Similar anti-feeding ordinances were recently passed in Dallas, Las Vegas and Wilmington, N.C.

"You can feed pigeons, dogs and squirrels, but God forbid you try to feed the homeless," Stoops says.

"Some attackers have the impression that they are carrying out a social good while having fun," says Levin. "The victimization rates are so significant that we have to make a specific statement to deter the conduct — not just because people think the homeless are worthless, but also because law enforcement will think they are worthless and not put attackers under any punishment." Gerald Murphy, a homeless man in a Hollywood, Fla., shelter, told the Intelligence Report that when he was jumped and robbed by four black men, the police he told about it didn't bother filling out a report.

"They got nothing else better to do than mess with a homeless person," says Murphy bitterly. "I been arrested for stupid stuff, like open container." During a March 16 visit to Fort Lauderdale, many homeless people interviewed by the Intelligence Report said they'd recently been arrested for violating the city's open container law. That same weekend, hundreds of St. Patrick's Day revelers walked the streets of downtown Ft. Lauderdale carrying open beer bottles and plastic cups filled with cocktails in plain view of police officers. Edward Overman, the chief of police in Deland, Fla., a small town near Daytona Beach, said that he resists pressure from business and home owners who often pressure him to crack down on the homeless.

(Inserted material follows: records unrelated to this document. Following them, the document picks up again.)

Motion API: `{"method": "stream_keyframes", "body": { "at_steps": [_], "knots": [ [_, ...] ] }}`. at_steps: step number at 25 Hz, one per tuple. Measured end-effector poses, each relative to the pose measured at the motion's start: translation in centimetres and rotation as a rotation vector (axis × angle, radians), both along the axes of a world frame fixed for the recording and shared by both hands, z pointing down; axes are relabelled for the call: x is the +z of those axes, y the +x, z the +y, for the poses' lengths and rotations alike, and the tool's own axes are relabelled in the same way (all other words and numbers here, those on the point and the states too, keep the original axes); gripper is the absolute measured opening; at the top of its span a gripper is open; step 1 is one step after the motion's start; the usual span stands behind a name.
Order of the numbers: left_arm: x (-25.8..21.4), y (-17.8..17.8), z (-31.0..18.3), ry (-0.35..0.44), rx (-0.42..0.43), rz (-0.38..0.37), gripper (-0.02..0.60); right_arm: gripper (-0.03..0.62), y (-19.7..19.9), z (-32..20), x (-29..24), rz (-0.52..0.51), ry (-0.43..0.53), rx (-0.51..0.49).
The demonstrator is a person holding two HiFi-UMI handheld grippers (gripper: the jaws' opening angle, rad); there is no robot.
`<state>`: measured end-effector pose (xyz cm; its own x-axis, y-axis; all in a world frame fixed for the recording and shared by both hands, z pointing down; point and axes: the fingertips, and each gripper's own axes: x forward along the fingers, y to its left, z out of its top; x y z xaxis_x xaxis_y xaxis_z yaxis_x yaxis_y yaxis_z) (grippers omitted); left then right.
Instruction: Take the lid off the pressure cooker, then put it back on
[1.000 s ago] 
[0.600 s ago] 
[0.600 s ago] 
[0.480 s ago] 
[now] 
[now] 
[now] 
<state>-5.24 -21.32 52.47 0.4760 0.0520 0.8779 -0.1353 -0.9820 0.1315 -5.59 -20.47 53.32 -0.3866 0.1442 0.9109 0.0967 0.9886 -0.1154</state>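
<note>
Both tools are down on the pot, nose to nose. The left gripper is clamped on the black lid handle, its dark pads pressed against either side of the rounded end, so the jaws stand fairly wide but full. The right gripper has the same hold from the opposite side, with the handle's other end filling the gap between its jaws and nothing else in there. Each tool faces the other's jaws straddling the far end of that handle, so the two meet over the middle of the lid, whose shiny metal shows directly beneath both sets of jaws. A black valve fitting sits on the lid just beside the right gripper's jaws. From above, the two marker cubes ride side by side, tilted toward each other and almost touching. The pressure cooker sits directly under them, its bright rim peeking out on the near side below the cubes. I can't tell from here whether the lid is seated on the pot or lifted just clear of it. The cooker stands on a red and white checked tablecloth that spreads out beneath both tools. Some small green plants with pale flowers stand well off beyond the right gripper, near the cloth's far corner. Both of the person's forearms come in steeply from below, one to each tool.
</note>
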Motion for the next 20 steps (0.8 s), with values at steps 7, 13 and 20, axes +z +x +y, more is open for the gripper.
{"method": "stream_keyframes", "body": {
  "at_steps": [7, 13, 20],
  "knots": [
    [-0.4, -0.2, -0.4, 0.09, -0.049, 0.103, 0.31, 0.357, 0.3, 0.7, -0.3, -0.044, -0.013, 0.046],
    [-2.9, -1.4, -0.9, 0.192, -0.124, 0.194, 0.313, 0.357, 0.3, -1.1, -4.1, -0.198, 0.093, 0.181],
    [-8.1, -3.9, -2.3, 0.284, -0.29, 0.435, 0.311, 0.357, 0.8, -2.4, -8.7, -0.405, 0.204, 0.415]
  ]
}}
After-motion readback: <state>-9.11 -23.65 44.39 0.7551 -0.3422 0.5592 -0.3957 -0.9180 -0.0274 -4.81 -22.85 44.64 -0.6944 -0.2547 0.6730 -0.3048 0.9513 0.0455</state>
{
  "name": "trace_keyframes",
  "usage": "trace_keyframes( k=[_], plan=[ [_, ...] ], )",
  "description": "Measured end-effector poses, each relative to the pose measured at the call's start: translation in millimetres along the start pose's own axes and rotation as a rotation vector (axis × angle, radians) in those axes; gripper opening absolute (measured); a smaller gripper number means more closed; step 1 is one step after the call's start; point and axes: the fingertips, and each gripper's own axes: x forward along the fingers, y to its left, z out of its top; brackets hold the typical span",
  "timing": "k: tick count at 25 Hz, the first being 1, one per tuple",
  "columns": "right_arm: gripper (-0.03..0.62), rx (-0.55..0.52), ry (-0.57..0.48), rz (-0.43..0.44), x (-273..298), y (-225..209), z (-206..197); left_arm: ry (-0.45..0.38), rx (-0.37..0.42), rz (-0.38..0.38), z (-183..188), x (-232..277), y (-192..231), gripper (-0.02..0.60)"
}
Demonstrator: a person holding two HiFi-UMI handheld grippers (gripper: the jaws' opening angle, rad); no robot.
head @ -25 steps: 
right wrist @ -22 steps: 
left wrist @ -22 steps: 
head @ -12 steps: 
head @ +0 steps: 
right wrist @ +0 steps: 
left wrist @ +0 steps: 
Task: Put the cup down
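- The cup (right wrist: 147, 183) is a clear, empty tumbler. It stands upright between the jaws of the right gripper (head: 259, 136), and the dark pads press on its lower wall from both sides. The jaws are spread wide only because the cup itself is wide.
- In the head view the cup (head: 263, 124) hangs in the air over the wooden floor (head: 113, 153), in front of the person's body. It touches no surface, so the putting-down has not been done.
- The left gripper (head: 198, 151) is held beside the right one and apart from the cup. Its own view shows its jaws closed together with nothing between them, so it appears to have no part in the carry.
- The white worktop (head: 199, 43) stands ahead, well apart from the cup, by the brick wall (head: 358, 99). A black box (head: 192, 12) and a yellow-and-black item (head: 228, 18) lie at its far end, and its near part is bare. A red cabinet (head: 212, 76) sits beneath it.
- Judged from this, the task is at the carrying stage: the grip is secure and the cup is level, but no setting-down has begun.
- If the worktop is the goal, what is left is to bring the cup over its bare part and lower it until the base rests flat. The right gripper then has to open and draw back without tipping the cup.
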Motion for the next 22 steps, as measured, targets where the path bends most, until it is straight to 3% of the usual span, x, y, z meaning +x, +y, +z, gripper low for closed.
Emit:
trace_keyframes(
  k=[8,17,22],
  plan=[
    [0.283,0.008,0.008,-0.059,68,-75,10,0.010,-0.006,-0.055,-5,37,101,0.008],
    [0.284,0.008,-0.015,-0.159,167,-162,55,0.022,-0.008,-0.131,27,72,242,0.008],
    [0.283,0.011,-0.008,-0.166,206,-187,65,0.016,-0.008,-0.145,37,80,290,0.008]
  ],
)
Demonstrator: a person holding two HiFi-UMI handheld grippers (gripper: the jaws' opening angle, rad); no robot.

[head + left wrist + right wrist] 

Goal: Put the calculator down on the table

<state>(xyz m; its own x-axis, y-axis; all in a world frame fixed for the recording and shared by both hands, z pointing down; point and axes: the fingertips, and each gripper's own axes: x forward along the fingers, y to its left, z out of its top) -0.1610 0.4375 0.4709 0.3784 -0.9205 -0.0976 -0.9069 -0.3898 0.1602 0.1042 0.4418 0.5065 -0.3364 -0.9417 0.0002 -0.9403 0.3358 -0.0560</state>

"They want us to arrest them for just sitting on a bench," Overman said. "I say, 'If I start knocking them off the bench, then we might as well take the benches away and not let civilians sit there either.'"

Sean Cononie, who runs Helping People in America in Hollywood, said that young people need to hear from public officials more often that "being homeless is not against the law" because they're hearing too much of the opposite. "The mayor says, 'I don't want a homeless shelter in my city because it's going to ruin our city, lower real estate values, cause bums to hang around, and it's gonna get our kids molested,'" said Cononie. "Kids are reading these quotes in the paper and they see the news conferences. It sends them the message that it's alright to attack them — they're only homeless."